Misk Rate Limiting & Tokens: Bucket4j Backends and Safe ID Generation

Series: Building Production Services with Misk — Part 17 of 24

Two unglamorous problems show up in every service eventually, and Misk has a module for each. The first: you need to mint identifiers (order IDs, payment tokens, idempotency keys) that nobody can guess and nobody can confuse for one another over the phone. The second: you need to stop a misbehaving client (or a runaway retry loop) from flattening an expensive endpoint. Misk rate limiting and misk tokens are the two small, sharp tools for exactly this, and they’re worth knowing before you reinvent either with a Random and a hand-rolled counter. Let’s wire both.

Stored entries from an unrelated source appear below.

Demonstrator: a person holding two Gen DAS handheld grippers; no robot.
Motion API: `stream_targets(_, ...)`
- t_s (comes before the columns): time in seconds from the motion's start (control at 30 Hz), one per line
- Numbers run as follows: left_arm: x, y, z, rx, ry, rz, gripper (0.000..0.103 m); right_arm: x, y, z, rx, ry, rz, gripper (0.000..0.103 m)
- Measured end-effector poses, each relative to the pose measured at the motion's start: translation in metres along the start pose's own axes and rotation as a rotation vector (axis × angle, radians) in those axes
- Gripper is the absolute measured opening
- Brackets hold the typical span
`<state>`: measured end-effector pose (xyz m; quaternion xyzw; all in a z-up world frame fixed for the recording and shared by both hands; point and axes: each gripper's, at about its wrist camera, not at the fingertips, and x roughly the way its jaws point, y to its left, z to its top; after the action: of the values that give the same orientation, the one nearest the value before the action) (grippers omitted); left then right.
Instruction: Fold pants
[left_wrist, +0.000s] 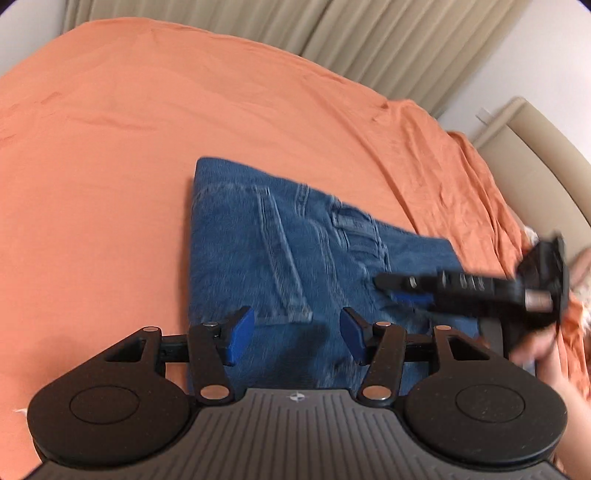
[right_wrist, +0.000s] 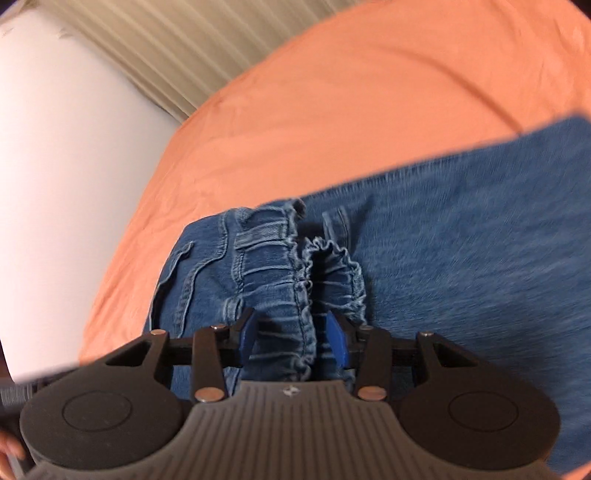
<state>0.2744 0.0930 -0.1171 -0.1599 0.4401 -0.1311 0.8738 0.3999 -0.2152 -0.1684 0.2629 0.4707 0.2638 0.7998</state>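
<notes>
bed (left_wrist: 147, 129): orange sheet, bare beyond the denim | jeans (left_wrist: 277, 251): folded flat near my edge, gathered waistband (right_wrist: 291, 280) on top | right tool (right_wrist: 291, 339): blue pads straddle the waistband, grip unclear, I'd bite both layers squarely | left tool (left_wrist: 297, 332): released, empty above denim, ready to pin the fold

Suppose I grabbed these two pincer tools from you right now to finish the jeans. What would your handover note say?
Left gripper: open, empty, hovering over the near edge of the jeans.
Right gripper: jaws straddle the gathered elastic waistband; whether the pads pinch it yet is unclear.
Jeans lie on the orange bedsheet, already folded into a compact block, pocket side up.
Left to do: secure the waistband, make any last fold, smooth flat.
</notes>
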Motion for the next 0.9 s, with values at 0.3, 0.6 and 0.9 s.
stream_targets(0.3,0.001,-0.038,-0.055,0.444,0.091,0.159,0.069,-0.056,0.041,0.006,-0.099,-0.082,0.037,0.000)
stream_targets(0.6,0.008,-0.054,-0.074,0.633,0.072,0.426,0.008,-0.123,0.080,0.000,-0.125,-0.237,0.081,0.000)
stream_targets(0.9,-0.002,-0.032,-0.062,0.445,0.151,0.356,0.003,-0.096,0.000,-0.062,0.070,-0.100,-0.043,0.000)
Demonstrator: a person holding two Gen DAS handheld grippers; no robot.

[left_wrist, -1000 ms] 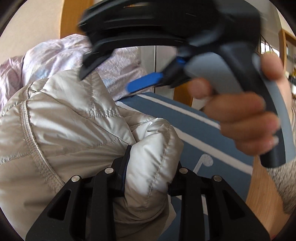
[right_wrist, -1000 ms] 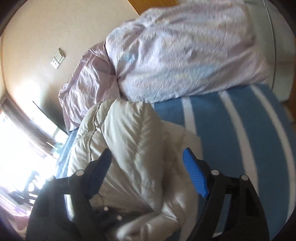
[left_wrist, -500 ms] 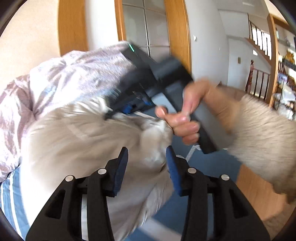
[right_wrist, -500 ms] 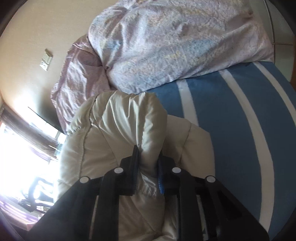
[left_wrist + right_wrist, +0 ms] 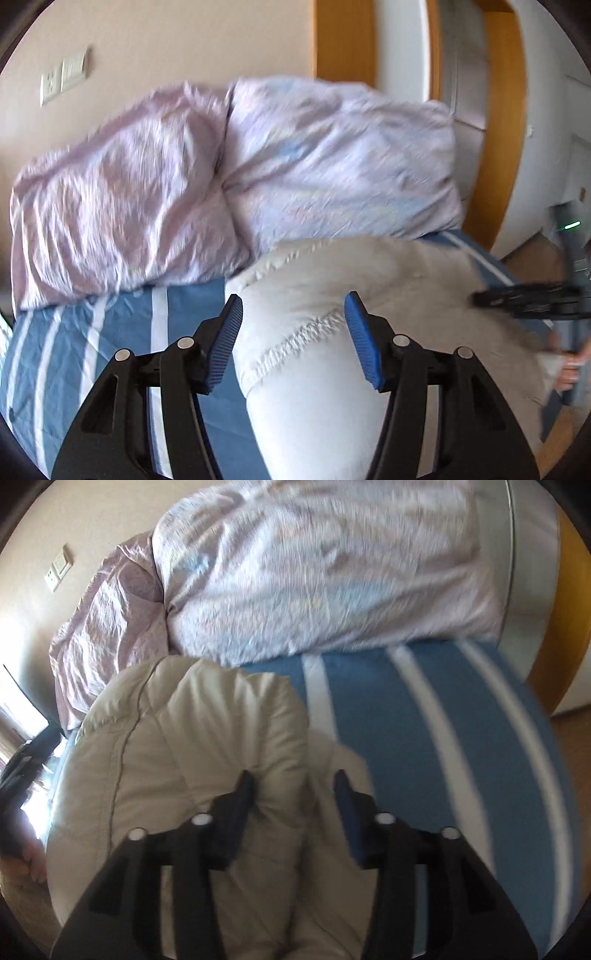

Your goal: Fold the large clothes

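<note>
A cream quilted puffer jacket lies bunched on a blue bed sheet with white stripes. My left gripper is open, its blue pads on either side of a jacket fold without pinching it. In the right wrist view the jacket fills the lower left. My right gripper is open, jaws apart over a puffed jacket fold. The right gripper also shows, blurred, at the right edge of the left wrist view.
Two crumpled lilac pillows lie against the beige wall behind the jacket. A wooden door frame and floor stand at the right of the bed. A wall socket is up left.
The left gripper has opened and let go of the jacket. The right gripper, shut on a jacket fold half a second ago, has opened. Both views have shifted toward the pillows.
</note>
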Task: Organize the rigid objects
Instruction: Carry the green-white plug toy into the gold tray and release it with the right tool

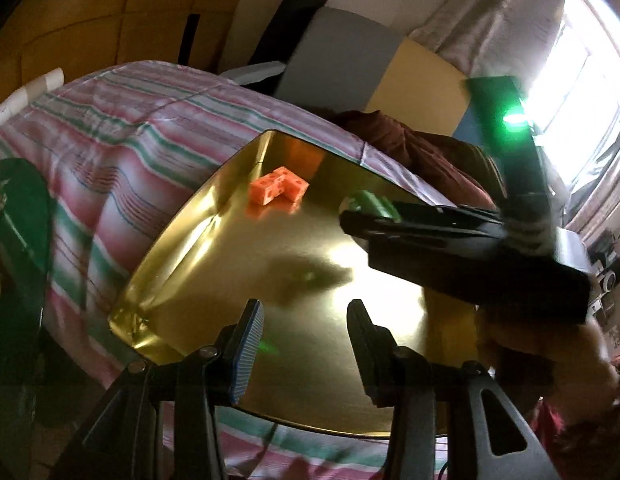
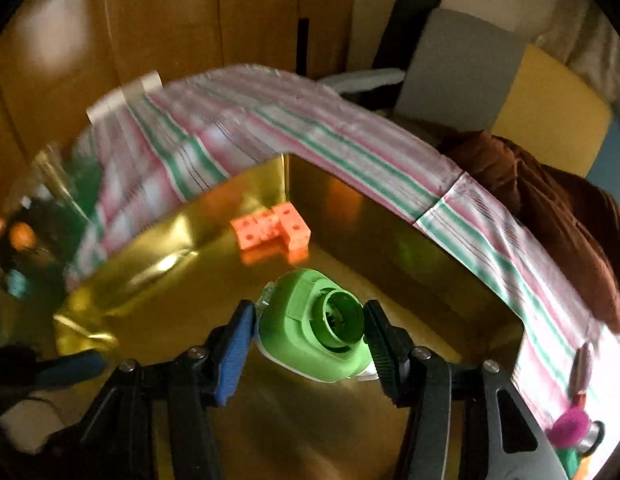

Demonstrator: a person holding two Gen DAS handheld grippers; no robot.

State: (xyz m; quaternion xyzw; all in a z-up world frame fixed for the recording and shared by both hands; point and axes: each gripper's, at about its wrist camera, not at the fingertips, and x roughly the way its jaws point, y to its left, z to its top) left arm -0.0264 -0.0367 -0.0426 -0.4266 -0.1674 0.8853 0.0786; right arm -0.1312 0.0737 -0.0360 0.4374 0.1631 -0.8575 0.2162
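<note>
Striped bedsheet (image 2: 310,128) carries a gold tray (image 2: 410,252) holding orange blocks (image 2: 270,230) near its far corner. Right claw (image 2: 310,332), angled downward over the tray, grips a green cap piece (image 2: 306,340); left claw (image 1: 306,340) hovers above the tray's near edge, half-open, empty.

both wrist views look steeply down, close over the same gold tray (image 1: 182,240), sharing its orange blocks (image 2: 270,232).

Daylight pours from a blown-out window (image 1: 582,80) at far right of the left wrist view, leaving the room dim. The gold tray (image 1: 182,248) throws bright glare and carries a soft shadow. Motion blur smears the striped cloth (image 2: 158,160). Edges bend and darken.
</note>
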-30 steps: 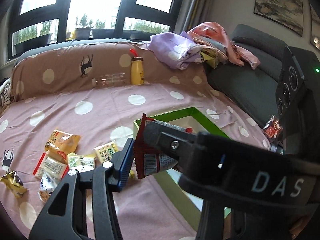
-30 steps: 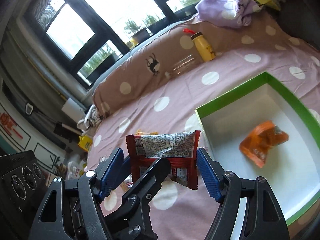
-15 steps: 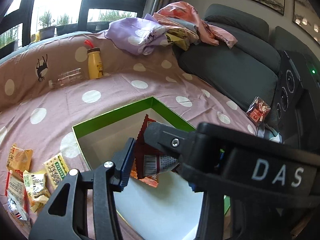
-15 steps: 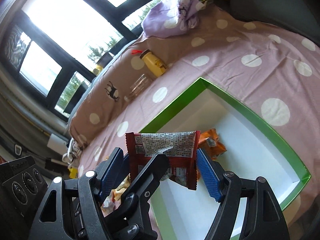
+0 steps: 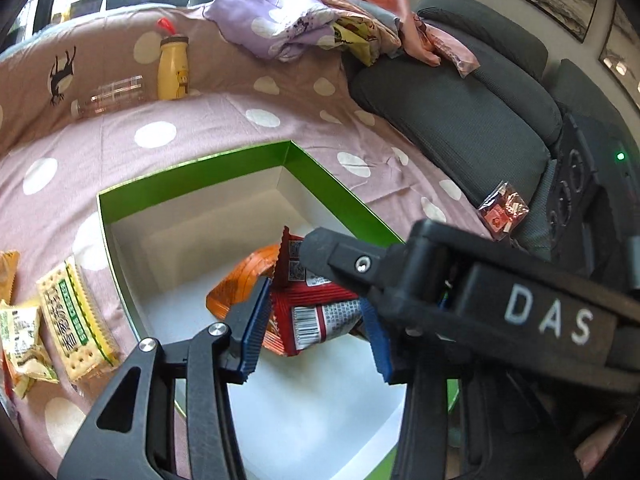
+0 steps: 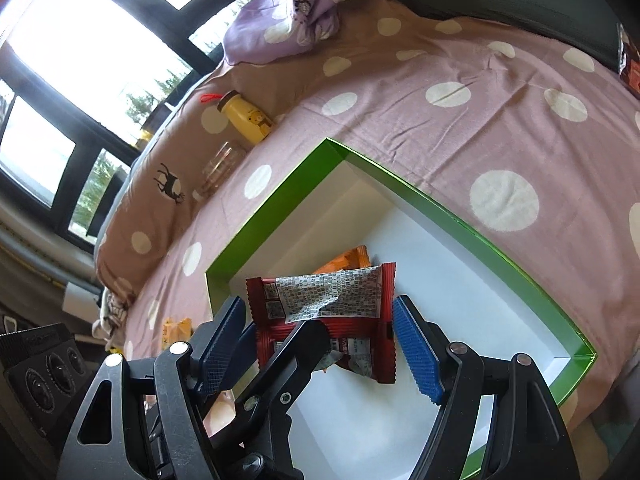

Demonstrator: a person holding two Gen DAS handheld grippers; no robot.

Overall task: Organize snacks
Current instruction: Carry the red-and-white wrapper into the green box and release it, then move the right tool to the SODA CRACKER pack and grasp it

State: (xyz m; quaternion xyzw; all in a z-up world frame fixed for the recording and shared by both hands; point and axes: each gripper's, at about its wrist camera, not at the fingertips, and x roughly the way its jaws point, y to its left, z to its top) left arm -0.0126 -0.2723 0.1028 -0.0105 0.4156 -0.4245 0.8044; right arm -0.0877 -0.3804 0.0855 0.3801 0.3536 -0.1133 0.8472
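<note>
Left tongs [image 5: 316, 328] pinching crinkly red foil snack packet [image 5: 320, 312] over green-rimmed white cardboard box [image 5: 200, 184], right tongs [image 6: 320, 344] spread round it; releasing early risks snagging the 12 o'clock orange packet [image 5: 244, 280].

My other gripper's finger [image 6: 296, 356] covers the red packet's [image 6: 352, 320] lower middle, most of the orange packet [image 6: 344, 262] hides behind it, print's too tiny to read.
</note>
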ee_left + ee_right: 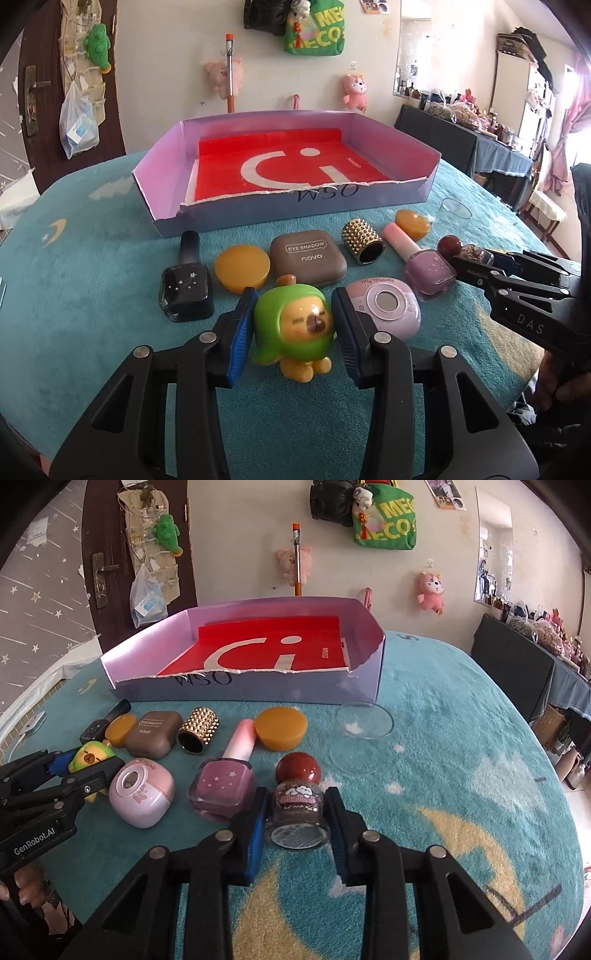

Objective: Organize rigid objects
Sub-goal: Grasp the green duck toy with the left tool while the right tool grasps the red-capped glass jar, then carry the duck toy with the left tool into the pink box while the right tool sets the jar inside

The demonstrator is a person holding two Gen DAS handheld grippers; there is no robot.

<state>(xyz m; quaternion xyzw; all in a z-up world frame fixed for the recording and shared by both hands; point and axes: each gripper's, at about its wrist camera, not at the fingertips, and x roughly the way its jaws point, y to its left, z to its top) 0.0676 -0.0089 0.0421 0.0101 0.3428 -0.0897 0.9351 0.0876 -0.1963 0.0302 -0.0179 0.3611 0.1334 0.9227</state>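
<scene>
My left gripper (295, 328) has its blue pads around a green-hooded yellow toy figure (295, 328) lying on the teal cloth; the pads touch its sides. It also shows in the right wrist view (90, 757). My right gripper (295, 819) is closed around a small glass jar with a red round stopper (297, 805), also seen in the left wrist view (452, 247). Loose items lie between them: a dark nail polish bottle (186, 288), a brown eye shadow case (308, 258), a pink round case (384, 306), a purple nail polish bottle (428, 273), a studded gold cap (362, 242).
A lilac cardboard tray (421, 192) with a red sheet inside stands behind the items. Two amber discs (242, 269) (412, 223) and a clear glass dish (364, 723) lie on the cloth. The table edge curves away on both sides.
</scene>
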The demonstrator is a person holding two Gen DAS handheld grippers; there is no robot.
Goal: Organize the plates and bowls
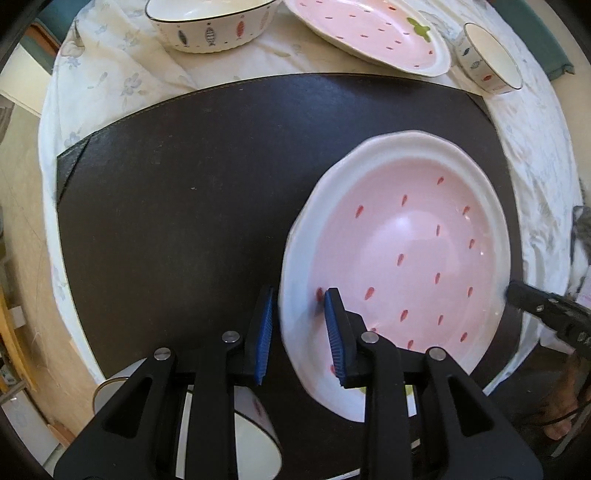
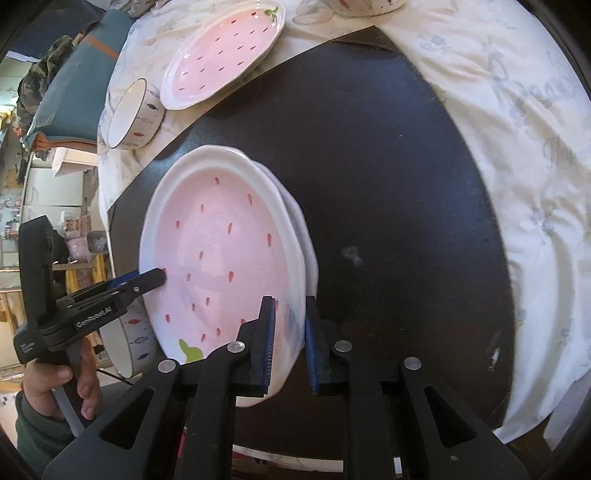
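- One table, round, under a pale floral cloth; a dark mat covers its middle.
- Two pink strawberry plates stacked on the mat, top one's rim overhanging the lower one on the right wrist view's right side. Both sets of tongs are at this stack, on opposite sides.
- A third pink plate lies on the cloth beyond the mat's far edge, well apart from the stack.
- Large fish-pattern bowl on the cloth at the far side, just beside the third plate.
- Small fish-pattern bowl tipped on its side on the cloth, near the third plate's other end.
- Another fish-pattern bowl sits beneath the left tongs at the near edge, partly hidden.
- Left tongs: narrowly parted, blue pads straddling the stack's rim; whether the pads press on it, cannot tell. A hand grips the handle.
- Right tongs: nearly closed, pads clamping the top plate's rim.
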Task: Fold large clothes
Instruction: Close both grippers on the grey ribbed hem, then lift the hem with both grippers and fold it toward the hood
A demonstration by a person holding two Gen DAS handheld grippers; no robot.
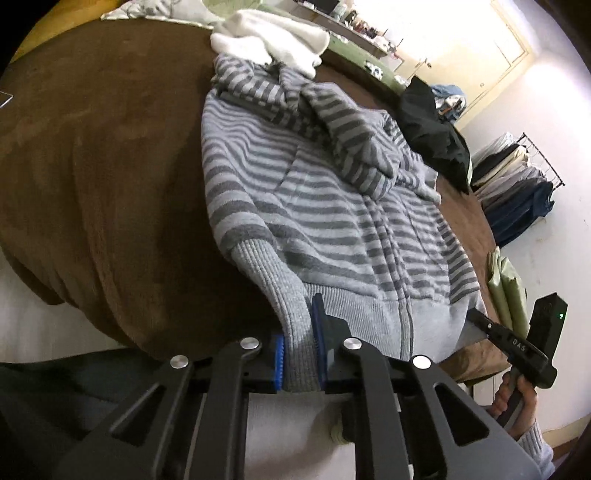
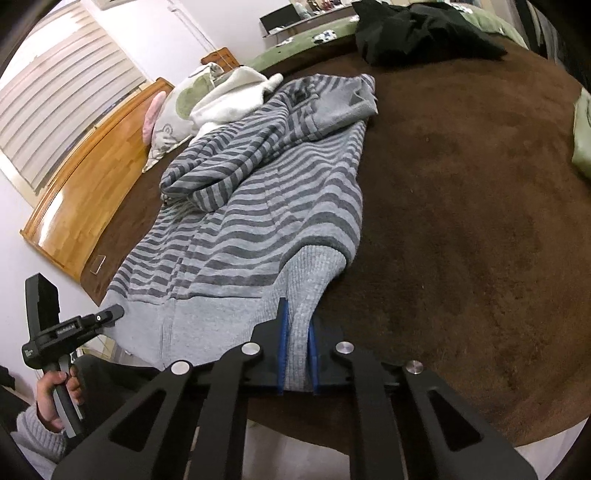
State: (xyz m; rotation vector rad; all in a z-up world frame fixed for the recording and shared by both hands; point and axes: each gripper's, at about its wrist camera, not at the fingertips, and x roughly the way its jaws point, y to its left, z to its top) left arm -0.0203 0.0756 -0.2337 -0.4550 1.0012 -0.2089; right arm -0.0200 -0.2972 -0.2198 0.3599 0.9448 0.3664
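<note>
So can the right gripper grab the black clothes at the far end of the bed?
Probably not right now. The right gripper is shut on the striped hoodie hem, and the black clothes lie far across the brown bed.

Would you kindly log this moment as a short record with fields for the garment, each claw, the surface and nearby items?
garment: grey striped zip hoodie, laid out with one sleeve folded across its front
left claw: shut on the ribbed hem, at one bottom corner
right claw: shut on the ribbed hem, at the other corner
surface: brown plush blanket
nearby: white fleece garment by the hood; black garment beyond
</note>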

Tokens: safe ID generation

The misk-tokens module exists so you never write UUID.randomUUID().toString() and call it an ID again. Its public surface is one interface, misk.tokens.TokenGenerator:

interface TokenGenerator {
  fun generate(label: String? = null, length: Int = 25): String
}

You inject it like any other dependency. The exemplar’s HelloWebAction does exactly that:

@Singleton
class HelloWebAction @Inject constructor(
  private val tokenGenerator: TokenGenerator,
) : WebAction {
  @Get("/hello/{name}")
  @Unauthenticated
  @ResponseContentType(MediaTypes.APPLICATION_JSON)
  fun hello(@PathParam name: String, /* ... */): HelloResponse {
    return HelloResponse(
      greetings?.joinToString(separator = " ") ?: tokenGenerator.generate(),
      // ...
    )
  }
}

What makes a Misk token better than a raw UUID is the encoding. Tokens use a Crockford Base32 alphabet, 0123456789abcdefghjkmnpqrstvwxyz, deliberately missing the letters that get misread (i, l, o, u). The default length is 25 characters, which is 125 bits of entropy: slightly more than a random UUID’s 122, in fewer, friendlier characters. A production token looks like 75dsma7kscyvbgz7ea1yy3qe8: short enough to fit in a URL, robust enough to never collide, and resistant to the “is that a one or an ell?” failure mode that plagues anything a human might transcribe.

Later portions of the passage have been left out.